Categories of Special Interest
Architectural, Historical, Social
In Use As
1805 - 1815
Detached three-bay two-storey house, built 1810, on a symmetrical plan with single-bay single-storey gabled projecting glazed porch to centre ground floor, single-bay two-storey lower recessed flanking bays terminating in single-bay two-storey gabled advanced end bays, and single-bay single-storey return to east. Hipped slate roof (pitched to flanking bays; gabled to end bays; pitched to return) with clay ridge tiles, rendered chimney stacks having stringcourses, rooflights, and cast-iron rainwater goods on rendered eaves. Pitched (gabled) glazed roof to porch in timber frame with finial to apex, and cast-iron rainwater goods on timber eaves. Unpainted roughcast walls over random rubble limestone construction (exposed random rubble limestone construction to return). Square-headed window openings (in tripartite arrangement to ground floor) with cut-limestone sills, six-over-six timber sash windows to ground floor (having two-over-two sidelights to tripartite openings), eight-over-eight timber sash windows to first floor (all having louvered timber panelled false external shutters), and two-over-two timber sash windows to first floor end bays. Square-headed openings to porch with timber panelled pilaster mullions, glazed timber panelled door on cut-limestone threshold, fixed-pane timber windows on rendered sill, and fixed-pane overlight to gable. Segmental-headed door opening to house with carved cut-limestone doorcase, timber panelled door having sidelights, and decorative fanlight. Interior with timber panelled shutters to window openings. Set back from road in own grounds with landscaped grounds to site.

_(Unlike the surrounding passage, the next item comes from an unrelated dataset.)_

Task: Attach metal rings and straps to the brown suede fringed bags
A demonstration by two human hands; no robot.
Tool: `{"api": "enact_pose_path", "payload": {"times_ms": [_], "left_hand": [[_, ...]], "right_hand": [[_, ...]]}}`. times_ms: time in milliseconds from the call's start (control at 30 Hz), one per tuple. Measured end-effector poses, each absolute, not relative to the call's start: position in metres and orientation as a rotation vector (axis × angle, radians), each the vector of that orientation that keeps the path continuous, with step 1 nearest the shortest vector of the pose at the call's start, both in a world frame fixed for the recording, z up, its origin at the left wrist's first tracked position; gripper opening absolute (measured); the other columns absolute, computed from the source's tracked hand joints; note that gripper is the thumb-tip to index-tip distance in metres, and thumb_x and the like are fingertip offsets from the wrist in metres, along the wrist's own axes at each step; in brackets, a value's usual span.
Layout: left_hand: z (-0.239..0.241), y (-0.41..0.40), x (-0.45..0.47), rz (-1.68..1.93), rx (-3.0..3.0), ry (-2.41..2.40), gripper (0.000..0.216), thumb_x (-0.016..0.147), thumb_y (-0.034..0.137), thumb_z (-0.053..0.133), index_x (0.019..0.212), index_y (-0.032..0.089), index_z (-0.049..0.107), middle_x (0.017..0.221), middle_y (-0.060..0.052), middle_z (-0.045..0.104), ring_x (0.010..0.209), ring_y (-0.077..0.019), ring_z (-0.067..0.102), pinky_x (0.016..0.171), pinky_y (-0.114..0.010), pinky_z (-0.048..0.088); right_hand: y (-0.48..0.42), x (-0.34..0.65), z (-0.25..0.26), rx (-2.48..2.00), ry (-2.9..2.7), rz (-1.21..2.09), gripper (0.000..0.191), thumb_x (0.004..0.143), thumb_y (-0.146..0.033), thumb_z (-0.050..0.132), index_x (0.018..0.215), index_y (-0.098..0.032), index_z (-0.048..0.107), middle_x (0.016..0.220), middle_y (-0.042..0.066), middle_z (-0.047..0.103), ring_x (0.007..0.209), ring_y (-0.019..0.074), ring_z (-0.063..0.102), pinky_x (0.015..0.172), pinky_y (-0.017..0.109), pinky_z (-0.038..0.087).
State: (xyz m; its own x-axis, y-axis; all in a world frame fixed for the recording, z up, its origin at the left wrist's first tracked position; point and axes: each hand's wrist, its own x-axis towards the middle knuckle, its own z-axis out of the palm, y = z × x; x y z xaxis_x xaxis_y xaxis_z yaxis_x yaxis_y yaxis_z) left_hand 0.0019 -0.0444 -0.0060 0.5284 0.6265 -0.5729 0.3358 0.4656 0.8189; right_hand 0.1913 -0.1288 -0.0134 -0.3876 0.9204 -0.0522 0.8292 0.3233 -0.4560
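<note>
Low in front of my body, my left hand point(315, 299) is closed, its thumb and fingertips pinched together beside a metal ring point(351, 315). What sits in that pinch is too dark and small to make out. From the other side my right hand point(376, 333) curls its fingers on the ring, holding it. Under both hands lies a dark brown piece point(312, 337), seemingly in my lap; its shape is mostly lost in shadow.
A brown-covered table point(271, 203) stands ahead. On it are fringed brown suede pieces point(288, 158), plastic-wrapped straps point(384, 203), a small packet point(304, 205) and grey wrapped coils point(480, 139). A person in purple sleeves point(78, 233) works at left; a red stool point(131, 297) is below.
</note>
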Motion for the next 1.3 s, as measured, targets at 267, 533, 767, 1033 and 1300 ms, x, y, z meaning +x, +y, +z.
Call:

A well-appointed house of the middle-size displaying an elegant plan form alluding to an interpretation of the contemporary taste for the Palladian style whereby a central block extends through lateral ranges into end blocks. Sparsely-detailed in the Classical manner the architectural design value of the composition is enhanced by attractive attributes including the detailing to the porch, the finely-crafted dressings to the door opening, the variety of glazing patterns to the openings, and so on. Having been well maintained the house presents an early aspect with the original form and massing surviving largely intact together with most of the historic fabric both to the exterior and to the interior, thereby maintaining the character of the site in a rural setting. The house remains of additional significance in the locality for the connections with the Warburton, the Colles (Collis), and the Nixon families.